:: Exercise ::
Make an exact copy of the listing, without images.

= Beginning of Section =

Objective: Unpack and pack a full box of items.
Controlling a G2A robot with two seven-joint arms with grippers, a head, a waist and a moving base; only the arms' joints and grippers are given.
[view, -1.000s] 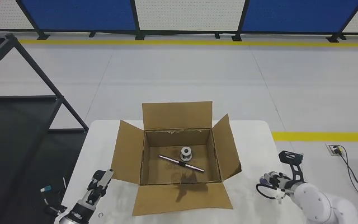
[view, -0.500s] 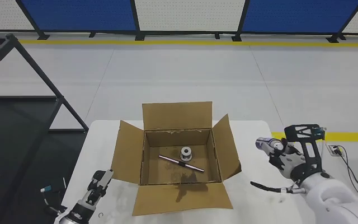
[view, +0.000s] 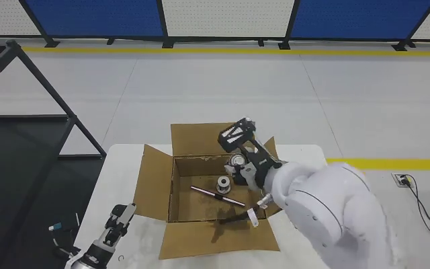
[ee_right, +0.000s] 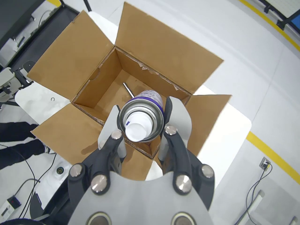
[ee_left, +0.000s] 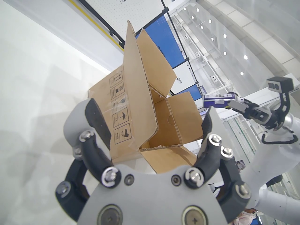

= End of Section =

:: Result below ::
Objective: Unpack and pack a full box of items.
Controlling a G2A robot with two seven-joint arms with grippers, a head, a waist and a moving base; only the arms' joints and grippers are given.
[view, -1.000s] 
[view, -0.500s] 
[view, +0.000s] 
[ee_right, +0.000s] 
[ee_left, +0.000s] 

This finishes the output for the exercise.